1866: The year these companies were founded was one year past the American Civil War. There was no through railway to the Pacific Coast, no telephones, no electric lights, no typewriters, airplanes, or automobiles. But they found a way to establish businesses that have endured through world wars, economic depressions, quantum leaps in technology, globalization, and shifting social and cultural values. Join me in congratulating these Century Club Companies on their 150th anniversary.
Dyke Industries, Little Rock, Arkansas
Dyke Industries is a family-owned company that operates 13 distribution outlets, serving 18 states with a broad line of building materials, including millwork, lumber, doors, windows and related items. They serve the Southeast US as a wholesale distributor of a multitude of millwork and related products.
Garland Manufacturing Company, Saco Maine
With six generations of continuous Garland family management, Garland Manufacturing continues to make mallets and soft-faced hammers for industries worldwide and is the only producer of rawhide mallets in North America. Over the years Garland has also diversified and they offer machined parts and plastic extrusions.

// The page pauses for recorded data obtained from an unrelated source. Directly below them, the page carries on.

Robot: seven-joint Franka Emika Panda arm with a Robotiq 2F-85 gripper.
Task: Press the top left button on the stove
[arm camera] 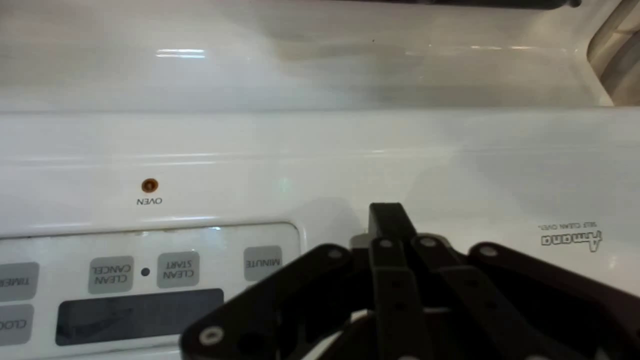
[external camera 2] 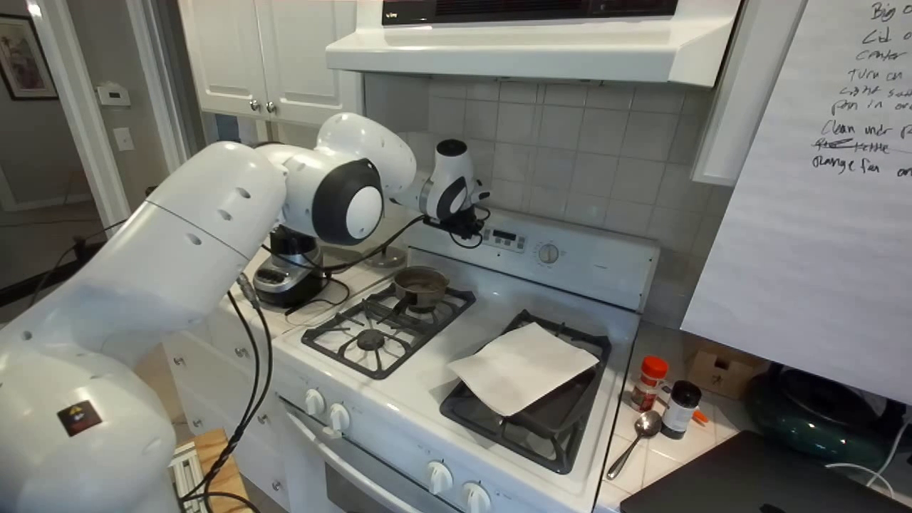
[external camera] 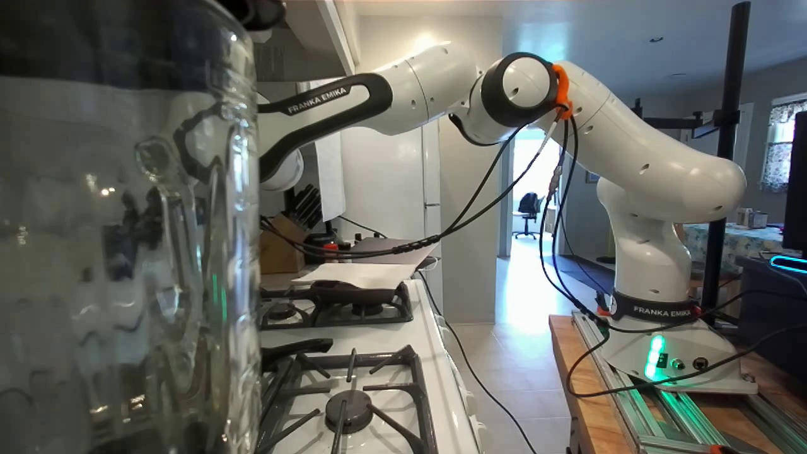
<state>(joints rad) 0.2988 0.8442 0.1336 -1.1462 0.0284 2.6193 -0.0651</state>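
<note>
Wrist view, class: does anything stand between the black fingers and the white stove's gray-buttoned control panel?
Nothing visible stands between the black fingers and the white control panel; the black gripper hides its lower right in this view, so I cannot tell there.

The white stove (external camera 2: 470, 331) is fitted with black grates (external camera: 424, 410) over round burners (external camera: 357, 407); on its raised back panel (external camera 2: 602, 271), grey labelled buttons (arm camera: 178, 270) are set beside a dark display (arm camera: 140, 316).

We note a tiled wall (external camera 2: 598, 139) and white upper cabinets (external camera 2: 228, 57). Across the pale floor (external camera: 536, 366), beyond a bright doorway (external camera: 506, 221), we locate a wheeled chair (external camera: 528, 204); a patterned curtain (external camera: 777, 175) hangs at a window (external camera: 782, 148).
</note>
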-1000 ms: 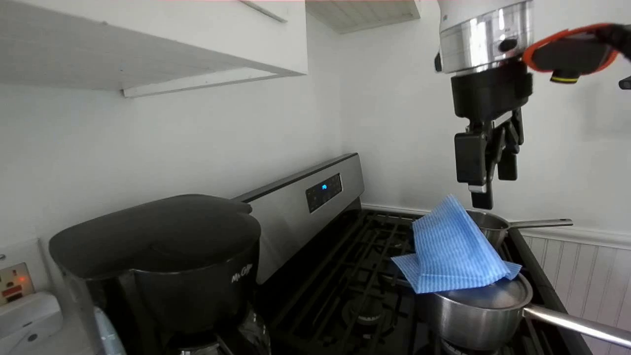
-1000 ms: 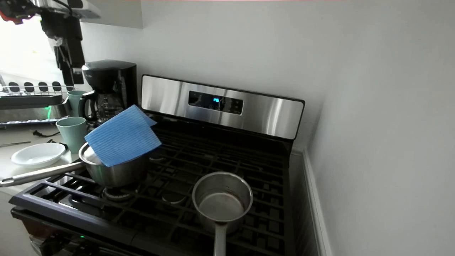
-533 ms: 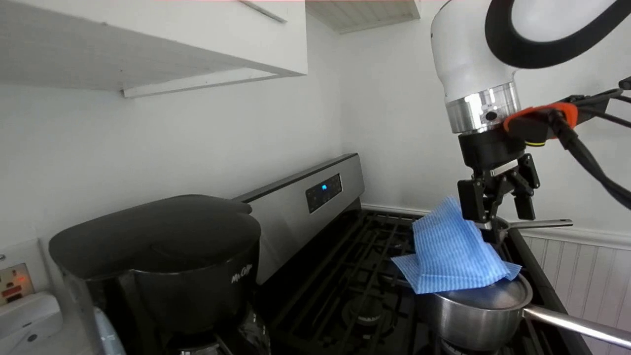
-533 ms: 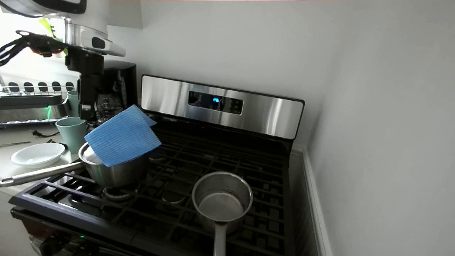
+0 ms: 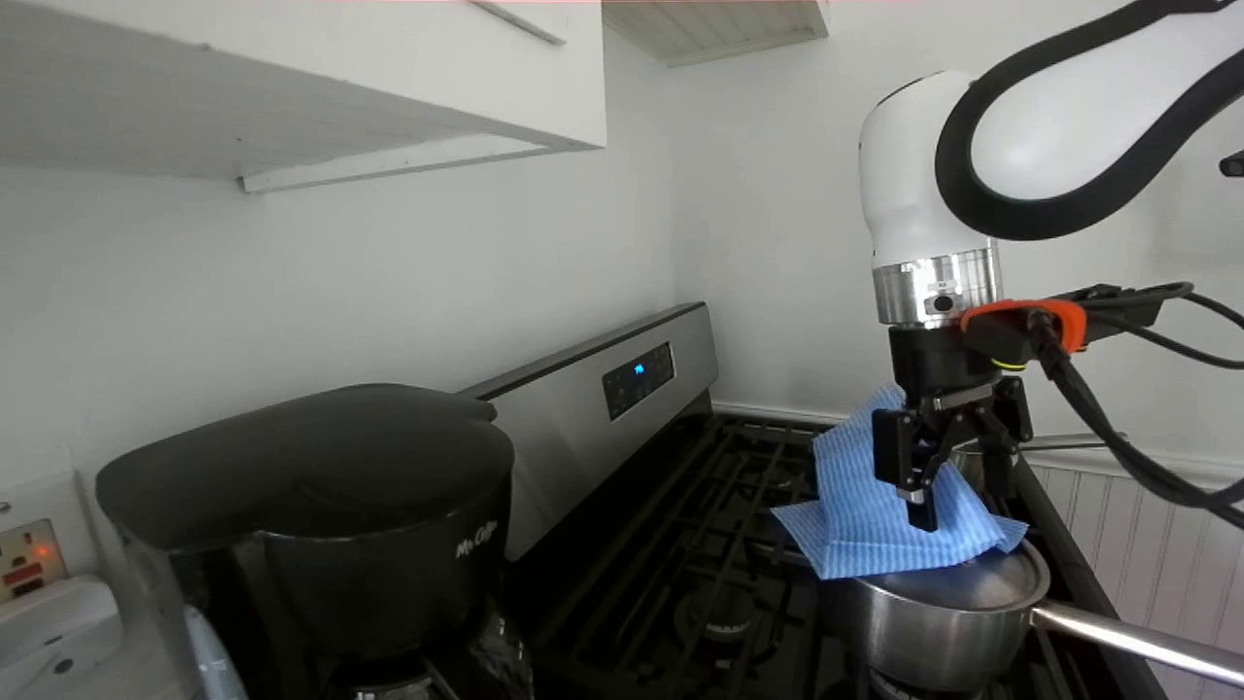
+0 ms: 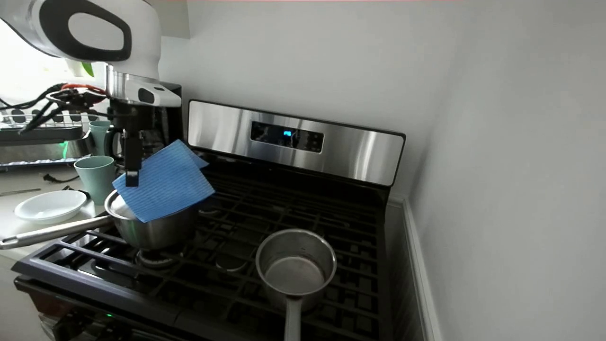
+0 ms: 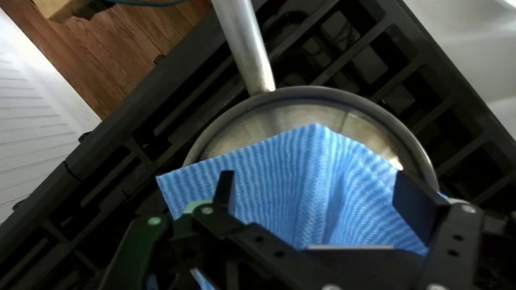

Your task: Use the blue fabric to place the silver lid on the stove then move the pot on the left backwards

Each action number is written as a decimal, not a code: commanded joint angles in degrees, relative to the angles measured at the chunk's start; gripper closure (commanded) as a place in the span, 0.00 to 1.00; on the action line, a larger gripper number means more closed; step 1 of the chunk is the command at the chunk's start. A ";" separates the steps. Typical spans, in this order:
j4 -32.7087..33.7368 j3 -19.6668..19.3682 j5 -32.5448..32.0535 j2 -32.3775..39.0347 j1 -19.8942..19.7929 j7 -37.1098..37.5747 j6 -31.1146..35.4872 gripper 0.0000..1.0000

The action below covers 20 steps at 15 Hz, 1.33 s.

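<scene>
The blue striped fabric lies folded and peaked on the silver lid, which sits on a steel pot. That pot is at the left of the stove in an exterior view; its handle points off the front edge. The fabric also shows there and in the wrist view, covering the lid's middle; any knob is hidden. My gripper is open. In the wrist view its fingers stand on either side of the fabric's raised fold, with no grip on it.
A second, open pot stands on the right of the black stove grates. A coffee maker, a green cup and a white bowl stand beside the stove. A cabinet hangs above.
My arm has come down from high above the stove to the fabric, with the gripper open. The fabric, lid and pots have not moved.
</scene>
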 commanded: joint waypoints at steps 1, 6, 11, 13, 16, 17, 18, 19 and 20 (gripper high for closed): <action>-2.33 -0.63 3.30 0.90 -0.30 0.26 8.48 0.00; -3.55 -0.67 5.21 2.04 -0.16 -0.21 14.78 0.31; -3.85 -0.69 4.21 1.95 -0.49 -0.27 16.41 0.66; -3.77 -0.72 3.77 1.78 -0.65 -0.41 16.63 0.80; -3.21 -0.71 3.85 1.71 -0.70 -0.29 16.01 0.99; -3.09 -0.66 3.77 1.48 -0.70 -0.14 15.69 1.00; -2.83 -0.61 3.85 1.34 -0.65 -0.11 15.19 1.00; -2.50 -0.52 3.39 1.22 -0.69 0.46 14.77 0.99; -2.06 -0.48 3.32 0.88 -0.69 0.62 14.11 0.98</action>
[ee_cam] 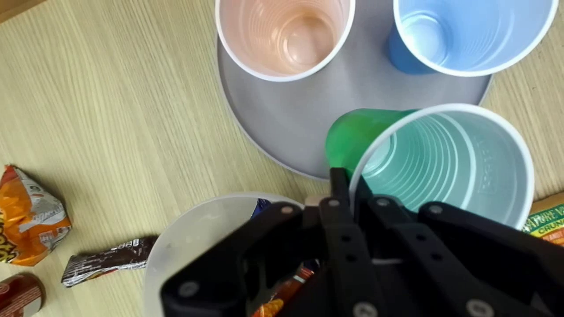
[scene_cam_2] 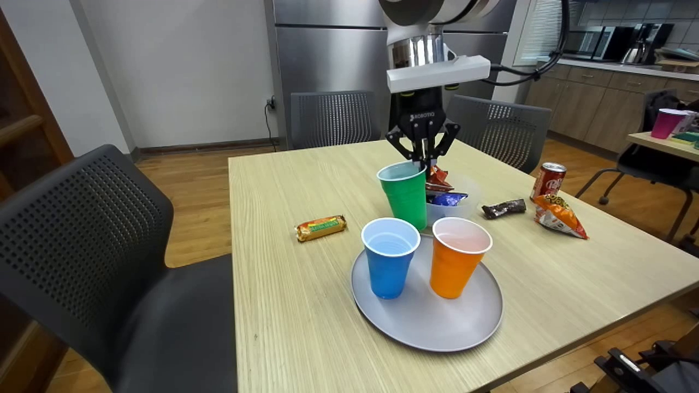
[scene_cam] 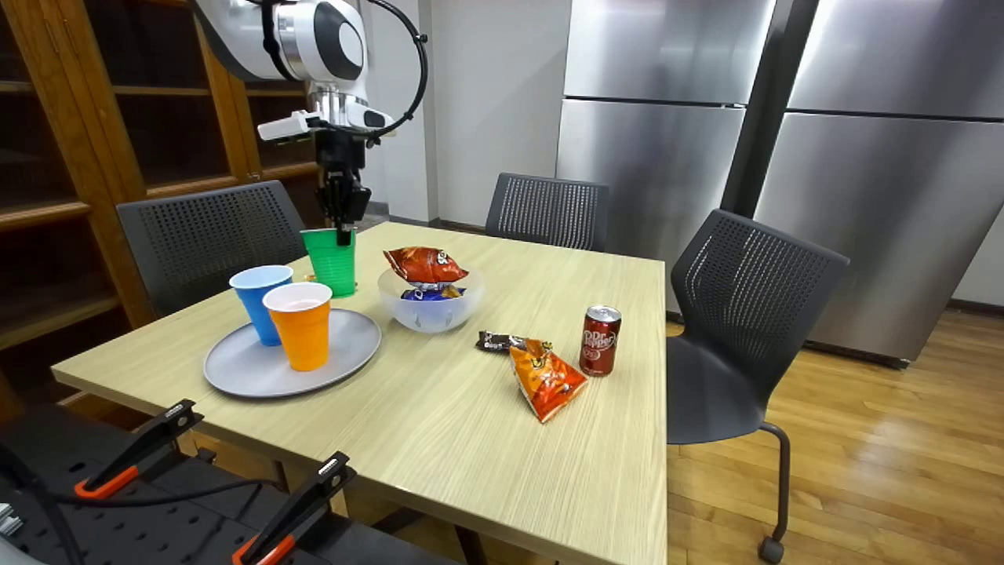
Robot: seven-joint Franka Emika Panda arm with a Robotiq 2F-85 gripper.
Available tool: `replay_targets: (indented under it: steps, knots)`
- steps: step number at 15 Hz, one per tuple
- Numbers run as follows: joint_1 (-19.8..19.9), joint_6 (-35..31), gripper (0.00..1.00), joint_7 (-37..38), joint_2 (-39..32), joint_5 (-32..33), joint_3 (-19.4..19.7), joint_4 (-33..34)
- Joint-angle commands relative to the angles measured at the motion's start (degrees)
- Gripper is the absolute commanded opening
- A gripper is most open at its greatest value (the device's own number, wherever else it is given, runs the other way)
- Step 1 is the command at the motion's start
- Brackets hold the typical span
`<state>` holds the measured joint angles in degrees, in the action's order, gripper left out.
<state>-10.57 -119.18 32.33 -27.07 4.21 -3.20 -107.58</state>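
Note:
My gripper is shut on the rim of a green cup, one finger inside and one outside. The gripper and the tilted green cup also show in an exterior view. I cannot tell whether the cup's base touches the table. A blue cup and an orange cup stand on a grey round plate beside it. A translucent bowl next to the green cup holds a red snack bag and a blue packet; the gripper partly hides it in the wrist view.
A gold wrapped bar lies on the table. A dark wrapped bar, an orange snack bag and a red can stand or lie past the bowl. Chairs surround the table. Clamps sit by its edge.

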Motion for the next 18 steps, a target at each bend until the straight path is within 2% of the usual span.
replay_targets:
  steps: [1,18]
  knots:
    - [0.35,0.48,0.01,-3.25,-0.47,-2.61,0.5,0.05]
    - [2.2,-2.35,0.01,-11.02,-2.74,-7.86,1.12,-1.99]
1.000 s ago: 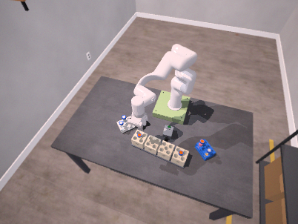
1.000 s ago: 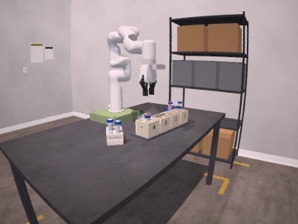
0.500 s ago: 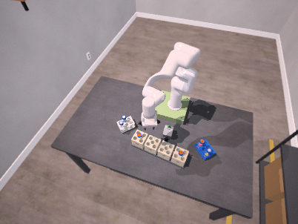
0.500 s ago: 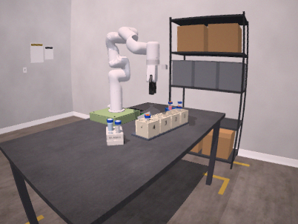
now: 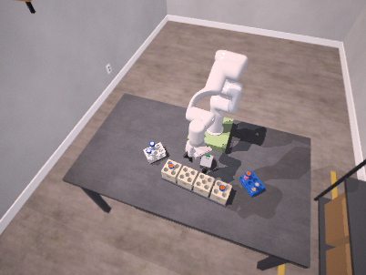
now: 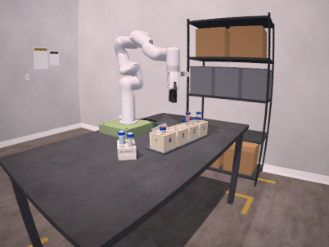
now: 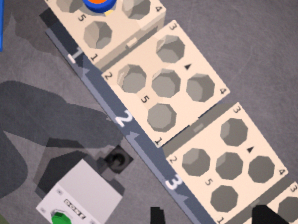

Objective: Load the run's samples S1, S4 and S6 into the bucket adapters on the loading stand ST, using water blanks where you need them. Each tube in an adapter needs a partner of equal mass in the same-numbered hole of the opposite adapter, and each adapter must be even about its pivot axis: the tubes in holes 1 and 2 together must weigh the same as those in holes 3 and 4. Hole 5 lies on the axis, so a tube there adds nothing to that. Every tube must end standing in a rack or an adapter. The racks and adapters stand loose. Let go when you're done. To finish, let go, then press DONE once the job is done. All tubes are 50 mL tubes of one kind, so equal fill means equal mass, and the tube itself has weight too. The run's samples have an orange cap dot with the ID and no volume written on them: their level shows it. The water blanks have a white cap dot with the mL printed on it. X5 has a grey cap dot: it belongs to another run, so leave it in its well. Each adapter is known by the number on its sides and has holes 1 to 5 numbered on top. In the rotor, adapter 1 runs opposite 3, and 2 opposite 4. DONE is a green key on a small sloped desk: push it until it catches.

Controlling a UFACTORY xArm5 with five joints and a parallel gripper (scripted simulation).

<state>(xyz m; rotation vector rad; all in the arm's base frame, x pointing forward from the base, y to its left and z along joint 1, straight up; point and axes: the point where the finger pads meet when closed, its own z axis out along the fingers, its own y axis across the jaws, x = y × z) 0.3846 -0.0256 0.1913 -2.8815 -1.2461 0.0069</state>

General Mills, Golden Valley, Minnesota
Starting with a flour mill on the banks of the Mississippi River in 1866, Gold Medal flour is still the top selling brand of flour in the United States. Now with many brands marketed in 100 countries on six continents, General Mills employs over 42,000 people worldwide an has sales of over $17 billion.
Huntington Bancshares, Columbus, Ohio
Huntington is a full-service banking provider operating primarily within the six states of Ohio, Michigan, Pennsylvania, Indiana, West Virginia, and Kentucky. As with many Century Club companies, Huntington believes it is their deep relationship-building capabilities that have enabled it to not just survive, but thrive, for 150 years.
Norway Savings Bank, Norway, Maine
A smaller community bank, Norway Savings Bank has also managed to survive for 150 years. Known for their financial strength, exceptional customer service, and contribution to their communities, they are proud to say "We're from Maine and we understand the needs of Maine people and businesses."
Sherwin Williams, Cleveland, Ohio
In 1866 there was no such thing as ready-to-use paint. Henry Sherwin and Edwin Williams changed that and worked to make a product that founded an industry and subtly altered the tone of our everyday lives. Today they are a global company with 4,000 stores worldwide. They know paint.